Первым же рейсом я вылетел из Вермонта и к концу тихого часа был уже в больнице. Сьюзен только что перевели из реанимации в одноместную палату психиатрического отделения. Через приоткрытую дверь я увидел миссис Макколл — она сидела на постели, изможденная и исхудавшая, и озиралась с ошарашенным видом. Как подследственный, подумалось мне, которого допрашивали всю ночь и лишь недавно привели обратно в одиночку. Я вошел. Из ее глаз выкатились слезинки (по одной из каждого). Несмотря на присутствие своей внушительной мамаши, бросавшей на визитера весьма неодобрительные взгляды, Сьюзен сказала: «Я решилась на это, потому что люблю тебя».
За десять дней в больнице пациентку привели в относительную норму. Доктор Голдинг навещал подопечную каждое утро. Она поклялась ему никогда больше не копить опасных для здоровья запасов снотворного, выписалась и в сопровождении матери отправилась домой в Нью-Джерси. Отец Сьюзен, пока не умер, преподавал в Принстонском университете классическую филологию. Мать же была «истинной Кальпурнией»
[90]
. Кавычки означают, что такую оценку давала ей дочь.

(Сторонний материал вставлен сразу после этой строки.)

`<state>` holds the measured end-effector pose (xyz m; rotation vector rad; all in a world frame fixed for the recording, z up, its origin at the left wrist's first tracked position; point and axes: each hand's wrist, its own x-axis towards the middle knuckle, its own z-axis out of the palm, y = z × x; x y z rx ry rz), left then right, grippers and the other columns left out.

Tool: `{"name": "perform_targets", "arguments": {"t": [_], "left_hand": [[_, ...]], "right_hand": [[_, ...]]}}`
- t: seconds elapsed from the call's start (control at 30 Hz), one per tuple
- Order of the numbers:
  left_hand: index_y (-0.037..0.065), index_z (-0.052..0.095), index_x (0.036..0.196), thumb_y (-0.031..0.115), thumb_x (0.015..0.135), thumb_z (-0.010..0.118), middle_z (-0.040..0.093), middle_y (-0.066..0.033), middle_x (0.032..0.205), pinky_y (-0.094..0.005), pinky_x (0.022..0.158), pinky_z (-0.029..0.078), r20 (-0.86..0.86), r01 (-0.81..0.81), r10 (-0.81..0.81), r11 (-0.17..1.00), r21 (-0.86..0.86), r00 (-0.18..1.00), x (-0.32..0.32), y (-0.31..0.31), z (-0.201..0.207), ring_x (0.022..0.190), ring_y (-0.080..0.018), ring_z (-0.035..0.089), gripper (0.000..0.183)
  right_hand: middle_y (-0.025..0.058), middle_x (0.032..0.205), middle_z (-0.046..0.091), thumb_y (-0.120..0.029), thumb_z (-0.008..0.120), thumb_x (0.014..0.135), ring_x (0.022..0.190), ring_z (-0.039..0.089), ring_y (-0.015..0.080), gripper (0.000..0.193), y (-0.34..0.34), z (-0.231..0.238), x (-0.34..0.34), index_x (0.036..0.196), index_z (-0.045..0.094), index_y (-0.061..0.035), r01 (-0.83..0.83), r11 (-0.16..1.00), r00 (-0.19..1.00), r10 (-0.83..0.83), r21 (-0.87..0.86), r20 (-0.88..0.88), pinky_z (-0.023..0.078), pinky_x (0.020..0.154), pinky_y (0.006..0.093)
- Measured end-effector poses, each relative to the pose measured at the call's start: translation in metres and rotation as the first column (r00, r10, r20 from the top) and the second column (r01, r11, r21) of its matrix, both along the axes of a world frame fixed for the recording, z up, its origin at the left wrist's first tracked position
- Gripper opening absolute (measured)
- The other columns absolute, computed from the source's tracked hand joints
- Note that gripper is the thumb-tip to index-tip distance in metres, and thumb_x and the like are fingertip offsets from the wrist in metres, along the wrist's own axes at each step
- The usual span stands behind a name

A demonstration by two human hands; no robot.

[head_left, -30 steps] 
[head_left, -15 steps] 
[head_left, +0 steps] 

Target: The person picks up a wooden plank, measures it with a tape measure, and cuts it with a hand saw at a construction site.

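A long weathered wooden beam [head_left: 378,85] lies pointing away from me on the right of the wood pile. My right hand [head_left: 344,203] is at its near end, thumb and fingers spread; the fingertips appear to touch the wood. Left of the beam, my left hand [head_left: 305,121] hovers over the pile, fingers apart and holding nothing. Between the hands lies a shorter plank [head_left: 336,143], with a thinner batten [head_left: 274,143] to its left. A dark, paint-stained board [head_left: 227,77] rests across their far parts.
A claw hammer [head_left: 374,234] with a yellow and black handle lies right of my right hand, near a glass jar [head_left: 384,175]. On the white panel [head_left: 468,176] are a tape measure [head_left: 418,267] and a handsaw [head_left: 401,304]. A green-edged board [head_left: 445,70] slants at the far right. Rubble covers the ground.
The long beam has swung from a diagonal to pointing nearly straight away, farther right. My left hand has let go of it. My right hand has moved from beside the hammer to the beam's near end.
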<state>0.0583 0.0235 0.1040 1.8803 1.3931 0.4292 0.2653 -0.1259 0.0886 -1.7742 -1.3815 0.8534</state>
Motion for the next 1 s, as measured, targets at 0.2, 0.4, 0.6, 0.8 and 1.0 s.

О да, миссис Сибари знала себе цену. И другим цену знала — очень невысокую. И конечно, всегда оказывалась выше подозрений. И еще, добавляла Сьюзен не без вздоха, она очень оборотиста. Это уж точно: вон как ловко безо всяких эксцессов изъяла дочку из колледжа. До личного знакомства мне представлялось, что Сьюзен преувеличивает величие Кальпурнии, но периодические встречи во время посещения больной убедили меня в обратном. О, каким патрицианским презрением и холодом окатывал меня взор миссис Сибари! Как безразлично отводила она (дочь делала это смущенно) взгляд от собеседника! Впрочем, «собеседник» сказано слишком сильно. Нам не о чем было говорить. Кальпурния не видела во мне даже злодея — лишь очередное свидетельство неразборчивости, проявленной глупышкой Сьюзен. «Что ж, — молчала миссис Сибари, — теперь вот еврейский писака. Ничего, разберемся». У меня в этом не было ни малейших сомнений.
Потом я навестил Сьюзен в Принстоне. Мы сидели в саду их кирпичного дома на Мерсер-стрит. По соседству когда-то жил Эйнштейн. Семейная легенда гласила, что маленькая рыжеволосая проказница (еще не ставшая анамнезом) таскала для него из буфета сласти, таким образом оплачивая услуги старика: он выполнял за нее домашние задания по арифметике. Мадам Сибари при жемчужном ожерелье расположилась метрах в десяти от нас со Сьюзен, у входа на террасу, и листала книгу — уж конечно, не «Еврейского папу». Я приехал в Принстон на поезде. Визит был почти деловым. Теперь, когда неудачливая самоубийца находилась под домашним присмотром, можно было сообщить ей о моем возвращении в Вермонт. Раньше, в больнице, доктор Голдинг категорически не советовал говорить с ней о дальнейших планах. «Каковы бы они ни были, это может вывести ее из душевного равновесия». — «А если она сама спросит?» — «Не думаю: пока ей хватает того, что вы здесь. Сьюзен не станет форсировать события». — «Ну хорошо. А потом? Что, если она решит снова…» — «Это уж моя забота», — ответил доктор Голдинг, и на его лице появилась специальная улыбка, свидетельствующая об окончании беседы. На кончике языка у меня вертелся вопрос: где раньше была ваша забота, доктор? Но я его не задал. В самом деле, какие претензии может иметь к врачу человек, из-за которого была совершена суицидная попытка — пусть и неудачная?